## EXERCISE DESCRIPTION
Beginning with the line that contains "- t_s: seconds", transcribe every line down to the end of the entries, exactly, and no other lines.

## DATA EXTRACTS

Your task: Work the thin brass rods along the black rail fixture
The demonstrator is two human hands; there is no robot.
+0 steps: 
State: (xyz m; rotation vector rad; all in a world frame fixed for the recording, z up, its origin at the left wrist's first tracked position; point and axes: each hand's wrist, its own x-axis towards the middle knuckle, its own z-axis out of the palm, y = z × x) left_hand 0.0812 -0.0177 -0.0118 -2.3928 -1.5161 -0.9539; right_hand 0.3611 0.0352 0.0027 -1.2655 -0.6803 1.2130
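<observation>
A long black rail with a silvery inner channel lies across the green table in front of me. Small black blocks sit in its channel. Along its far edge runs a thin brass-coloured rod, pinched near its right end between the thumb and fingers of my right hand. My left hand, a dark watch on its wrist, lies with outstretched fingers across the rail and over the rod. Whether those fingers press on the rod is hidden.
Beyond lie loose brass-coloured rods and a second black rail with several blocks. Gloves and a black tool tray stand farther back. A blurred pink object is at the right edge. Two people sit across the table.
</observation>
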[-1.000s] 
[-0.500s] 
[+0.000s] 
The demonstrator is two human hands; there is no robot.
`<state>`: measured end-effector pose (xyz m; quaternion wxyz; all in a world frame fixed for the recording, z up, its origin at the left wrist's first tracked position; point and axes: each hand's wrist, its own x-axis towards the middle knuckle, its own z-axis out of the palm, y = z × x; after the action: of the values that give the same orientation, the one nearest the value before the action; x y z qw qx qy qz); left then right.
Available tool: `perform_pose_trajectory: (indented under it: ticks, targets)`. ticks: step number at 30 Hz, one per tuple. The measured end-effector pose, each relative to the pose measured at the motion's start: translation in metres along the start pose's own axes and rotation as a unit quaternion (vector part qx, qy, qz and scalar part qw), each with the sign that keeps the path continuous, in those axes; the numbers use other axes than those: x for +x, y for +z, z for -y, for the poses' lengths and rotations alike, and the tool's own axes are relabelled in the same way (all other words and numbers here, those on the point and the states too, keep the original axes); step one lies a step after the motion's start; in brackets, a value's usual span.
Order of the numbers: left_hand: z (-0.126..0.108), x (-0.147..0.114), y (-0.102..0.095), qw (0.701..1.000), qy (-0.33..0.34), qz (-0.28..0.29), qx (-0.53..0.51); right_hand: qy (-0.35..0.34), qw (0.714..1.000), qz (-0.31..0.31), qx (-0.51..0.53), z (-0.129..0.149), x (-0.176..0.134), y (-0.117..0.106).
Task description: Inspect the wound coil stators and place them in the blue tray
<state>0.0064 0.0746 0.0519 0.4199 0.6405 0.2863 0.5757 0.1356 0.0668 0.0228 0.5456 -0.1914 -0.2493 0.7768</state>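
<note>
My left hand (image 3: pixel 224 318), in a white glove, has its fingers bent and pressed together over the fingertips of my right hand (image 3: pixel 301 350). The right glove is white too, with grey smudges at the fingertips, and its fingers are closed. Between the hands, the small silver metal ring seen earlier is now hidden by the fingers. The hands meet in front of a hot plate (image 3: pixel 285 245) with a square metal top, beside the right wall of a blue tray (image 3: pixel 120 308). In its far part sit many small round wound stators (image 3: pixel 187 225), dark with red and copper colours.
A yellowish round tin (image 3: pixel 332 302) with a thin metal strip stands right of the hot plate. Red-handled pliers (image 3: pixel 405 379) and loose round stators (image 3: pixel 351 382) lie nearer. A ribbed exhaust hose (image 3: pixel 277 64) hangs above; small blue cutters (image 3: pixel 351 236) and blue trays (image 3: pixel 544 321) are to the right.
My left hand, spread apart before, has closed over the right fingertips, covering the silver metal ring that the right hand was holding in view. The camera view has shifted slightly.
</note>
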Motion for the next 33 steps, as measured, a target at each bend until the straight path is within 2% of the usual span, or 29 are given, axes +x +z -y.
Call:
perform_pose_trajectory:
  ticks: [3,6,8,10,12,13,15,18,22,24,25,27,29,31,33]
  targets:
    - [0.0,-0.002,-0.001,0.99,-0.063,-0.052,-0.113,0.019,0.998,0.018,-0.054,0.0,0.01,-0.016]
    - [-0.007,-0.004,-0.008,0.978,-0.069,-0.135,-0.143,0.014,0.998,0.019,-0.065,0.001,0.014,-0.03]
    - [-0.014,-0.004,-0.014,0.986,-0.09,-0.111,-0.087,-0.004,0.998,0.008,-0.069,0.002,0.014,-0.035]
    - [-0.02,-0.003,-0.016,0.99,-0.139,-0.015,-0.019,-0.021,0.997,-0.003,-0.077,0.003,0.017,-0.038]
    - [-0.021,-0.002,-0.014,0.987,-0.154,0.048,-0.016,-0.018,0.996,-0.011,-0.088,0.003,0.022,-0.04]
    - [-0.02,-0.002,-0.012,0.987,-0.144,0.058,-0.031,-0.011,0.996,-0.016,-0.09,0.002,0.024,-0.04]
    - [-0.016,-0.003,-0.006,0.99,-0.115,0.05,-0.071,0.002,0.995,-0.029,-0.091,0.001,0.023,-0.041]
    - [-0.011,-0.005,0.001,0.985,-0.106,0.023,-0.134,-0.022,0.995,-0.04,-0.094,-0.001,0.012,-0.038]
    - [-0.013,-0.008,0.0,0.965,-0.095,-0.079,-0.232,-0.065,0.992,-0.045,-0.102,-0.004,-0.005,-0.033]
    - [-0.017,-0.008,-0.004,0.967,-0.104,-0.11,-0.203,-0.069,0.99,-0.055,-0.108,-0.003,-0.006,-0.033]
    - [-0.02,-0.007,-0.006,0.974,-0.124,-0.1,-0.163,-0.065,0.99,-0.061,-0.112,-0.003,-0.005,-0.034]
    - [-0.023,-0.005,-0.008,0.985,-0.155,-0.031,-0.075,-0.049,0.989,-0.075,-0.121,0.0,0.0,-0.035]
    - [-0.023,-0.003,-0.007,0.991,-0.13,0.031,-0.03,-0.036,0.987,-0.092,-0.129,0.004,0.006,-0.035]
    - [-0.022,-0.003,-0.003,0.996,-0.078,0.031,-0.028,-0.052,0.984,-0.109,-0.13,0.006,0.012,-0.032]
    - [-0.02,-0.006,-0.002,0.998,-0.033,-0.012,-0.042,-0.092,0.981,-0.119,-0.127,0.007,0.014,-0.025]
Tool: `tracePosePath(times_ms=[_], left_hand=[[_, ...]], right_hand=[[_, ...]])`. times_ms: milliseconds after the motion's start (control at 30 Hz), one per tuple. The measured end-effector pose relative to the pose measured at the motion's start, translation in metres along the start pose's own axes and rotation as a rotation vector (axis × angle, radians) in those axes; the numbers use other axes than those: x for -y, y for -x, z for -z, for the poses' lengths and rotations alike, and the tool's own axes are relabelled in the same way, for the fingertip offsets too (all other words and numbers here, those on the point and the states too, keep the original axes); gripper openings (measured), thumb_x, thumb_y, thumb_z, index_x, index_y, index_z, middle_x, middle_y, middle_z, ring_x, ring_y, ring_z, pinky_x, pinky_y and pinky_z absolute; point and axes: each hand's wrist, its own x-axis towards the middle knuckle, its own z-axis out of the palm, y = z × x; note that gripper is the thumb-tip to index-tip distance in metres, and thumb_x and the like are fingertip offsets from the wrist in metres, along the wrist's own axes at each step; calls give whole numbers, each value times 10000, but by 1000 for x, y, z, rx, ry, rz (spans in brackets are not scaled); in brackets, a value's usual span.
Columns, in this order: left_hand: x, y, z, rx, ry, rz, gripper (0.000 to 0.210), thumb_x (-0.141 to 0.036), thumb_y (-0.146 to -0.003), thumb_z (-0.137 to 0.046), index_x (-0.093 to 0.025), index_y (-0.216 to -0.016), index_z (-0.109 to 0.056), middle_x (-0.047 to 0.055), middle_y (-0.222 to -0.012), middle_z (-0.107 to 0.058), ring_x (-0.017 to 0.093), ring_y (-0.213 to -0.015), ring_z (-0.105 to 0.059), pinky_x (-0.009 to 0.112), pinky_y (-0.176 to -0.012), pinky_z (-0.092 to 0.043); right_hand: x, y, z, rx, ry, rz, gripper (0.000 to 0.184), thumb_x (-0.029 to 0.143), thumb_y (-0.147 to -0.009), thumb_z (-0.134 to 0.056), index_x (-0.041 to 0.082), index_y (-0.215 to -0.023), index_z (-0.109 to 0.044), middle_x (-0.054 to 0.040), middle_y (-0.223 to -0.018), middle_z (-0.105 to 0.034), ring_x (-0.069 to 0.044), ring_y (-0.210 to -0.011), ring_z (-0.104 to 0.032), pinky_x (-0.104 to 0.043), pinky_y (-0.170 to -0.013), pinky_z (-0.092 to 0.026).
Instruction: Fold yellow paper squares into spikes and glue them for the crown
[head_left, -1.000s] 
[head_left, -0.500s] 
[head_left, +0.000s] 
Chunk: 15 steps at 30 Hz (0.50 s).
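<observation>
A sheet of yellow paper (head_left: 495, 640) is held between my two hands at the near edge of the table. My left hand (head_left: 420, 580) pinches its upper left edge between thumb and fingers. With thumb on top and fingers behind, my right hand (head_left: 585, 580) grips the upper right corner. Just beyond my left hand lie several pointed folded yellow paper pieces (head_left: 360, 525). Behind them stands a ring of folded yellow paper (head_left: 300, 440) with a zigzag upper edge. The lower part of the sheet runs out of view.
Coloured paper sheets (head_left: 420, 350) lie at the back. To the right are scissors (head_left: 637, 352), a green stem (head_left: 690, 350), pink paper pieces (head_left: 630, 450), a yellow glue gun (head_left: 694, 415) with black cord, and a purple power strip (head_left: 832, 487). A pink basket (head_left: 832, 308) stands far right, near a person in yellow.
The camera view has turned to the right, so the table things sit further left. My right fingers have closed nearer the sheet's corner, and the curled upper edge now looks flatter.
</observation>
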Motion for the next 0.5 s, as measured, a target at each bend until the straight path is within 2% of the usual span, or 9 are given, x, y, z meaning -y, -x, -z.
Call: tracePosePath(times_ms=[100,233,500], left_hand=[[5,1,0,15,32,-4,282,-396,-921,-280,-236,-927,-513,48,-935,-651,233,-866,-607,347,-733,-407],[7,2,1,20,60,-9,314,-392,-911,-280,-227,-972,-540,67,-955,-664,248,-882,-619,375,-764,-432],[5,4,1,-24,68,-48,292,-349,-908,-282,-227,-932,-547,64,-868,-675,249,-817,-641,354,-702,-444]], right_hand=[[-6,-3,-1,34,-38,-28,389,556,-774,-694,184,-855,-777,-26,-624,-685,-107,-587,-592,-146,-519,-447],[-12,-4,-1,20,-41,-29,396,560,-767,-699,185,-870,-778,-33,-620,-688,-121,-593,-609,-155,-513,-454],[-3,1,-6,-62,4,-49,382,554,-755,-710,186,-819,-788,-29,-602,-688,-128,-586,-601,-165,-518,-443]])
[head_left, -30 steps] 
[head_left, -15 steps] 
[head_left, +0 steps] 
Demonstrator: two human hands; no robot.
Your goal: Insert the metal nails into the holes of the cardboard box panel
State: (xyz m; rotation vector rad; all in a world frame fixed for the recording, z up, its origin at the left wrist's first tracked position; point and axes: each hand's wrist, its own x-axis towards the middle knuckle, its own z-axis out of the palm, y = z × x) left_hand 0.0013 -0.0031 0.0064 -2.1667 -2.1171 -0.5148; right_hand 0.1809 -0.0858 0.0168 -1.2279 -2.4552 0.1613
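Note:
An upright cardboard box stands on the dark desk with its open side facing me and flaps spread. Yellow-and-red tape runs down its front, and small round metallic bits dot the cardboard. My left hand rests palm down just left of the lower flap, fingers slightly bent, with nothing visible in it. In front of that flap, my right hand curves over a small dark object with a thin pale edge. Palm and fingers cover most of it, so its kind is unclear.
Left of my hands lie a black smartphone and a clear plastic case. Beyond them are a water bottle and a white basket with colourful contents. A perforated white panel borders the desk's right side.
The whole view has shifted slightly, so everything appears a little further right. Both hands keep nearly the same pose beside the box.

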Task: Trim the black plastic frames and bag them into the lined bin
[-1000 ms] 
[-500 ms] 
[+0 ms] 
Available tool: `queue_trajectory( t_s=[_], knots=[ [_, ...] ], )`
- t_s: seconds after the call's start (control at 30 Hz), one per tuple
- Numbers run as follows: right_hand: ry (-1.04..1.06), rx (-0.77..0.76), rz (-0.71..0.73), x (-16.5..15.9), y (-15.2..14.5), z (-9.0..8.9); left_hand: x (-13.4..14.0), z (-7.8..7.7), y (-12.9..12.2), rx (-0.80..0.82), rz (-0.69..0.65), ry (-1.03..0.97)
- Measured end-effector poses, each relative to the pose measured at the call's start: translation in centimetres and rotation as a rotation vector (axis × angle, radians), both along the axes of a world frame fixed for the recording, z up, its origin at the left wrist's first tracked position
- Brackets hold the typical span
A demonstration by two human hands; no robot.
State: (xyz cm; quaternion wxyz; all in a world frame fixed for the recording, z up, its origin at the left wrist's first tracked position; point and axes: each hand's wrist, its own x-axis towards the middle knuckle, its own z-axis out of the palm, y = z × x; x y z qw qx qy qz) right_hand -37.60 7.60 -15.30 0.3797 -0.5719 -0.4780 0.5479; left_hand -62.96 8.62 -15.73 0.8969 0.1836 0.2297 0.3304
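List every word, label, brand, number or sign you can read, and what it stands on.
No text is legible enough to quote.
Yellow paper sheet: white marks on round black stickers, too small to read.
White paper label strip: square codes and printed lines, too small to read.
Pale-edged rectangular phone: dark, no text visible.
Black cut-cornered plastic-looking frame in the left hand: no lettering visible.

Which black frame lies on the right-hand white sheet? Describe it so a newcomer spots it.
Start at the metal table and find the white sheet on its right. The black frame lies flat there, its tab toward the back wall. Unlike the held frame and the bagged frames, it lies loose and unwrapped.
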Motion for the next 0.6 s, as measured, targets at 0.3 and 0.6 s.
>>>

## SOLVED PROBLEM
- t_s: seconds after the call's start (control at 30 Hz), one per tuple
- Numbers run as follows: right_hand: ry (-1.04..1.06), rx (-0.77..0.76), rz (-0.71..0.73), x (-16.5..15.9), y (-15.2..14.5), z (-9.0..8.9); left_hand: x (-13.4..14.0), z (-7.8..7.7), y (-12.9..12.2), rx (-0.80..0.82), rz (-0.69..0.65), ry (-1.03..0.97)
- Measured end-effector poses, each relative to the pose measured at the call's start: translation in centimetres and rotation as a rotation vector (axis × angle, radians), both along the axes of a world frame fixed for the recording, z up, its origin at the left wrist's first tracked position
- Brackets hold the typical span
A demonstration by two human hands; no robot.
State: (xyz cm; quaternion wxyz; all in a world frame fixed for the recording, z up, its origin at the left wrist's first tracked position; point and axes: each hand's wrist, its own x-axis towards the middle knuckle, its own z-axis out of the palm, y = z × x; x y z qw qx qy qz) right_hand -37.60 7.60 -15.30 0.3797 -0.5719 -0.4780 0.5479; left_hand -62.96 8.62 -15.73 0.8969 0.1836 0.2297 0.3304
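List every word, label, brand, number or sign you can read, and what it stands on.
No text is legible enough to quote.
Yellow paper sheet: white marks on round black stickers, too small to read.
White paper label strip: square codes and printed lines, too small to read.
Pale-edged rectangular phone: dark, no text visible.
Black cut-cornered plastic-looking frame in the left hand: no lettering visible.

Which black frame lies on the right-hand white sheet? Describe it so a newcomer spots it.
Start at the metal table and find the white sheet on its right. The black frame lies flat there, its tab toward the back wall. Unlike the held frame and the bagged frames, it lies loose and unwrapped.
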Motion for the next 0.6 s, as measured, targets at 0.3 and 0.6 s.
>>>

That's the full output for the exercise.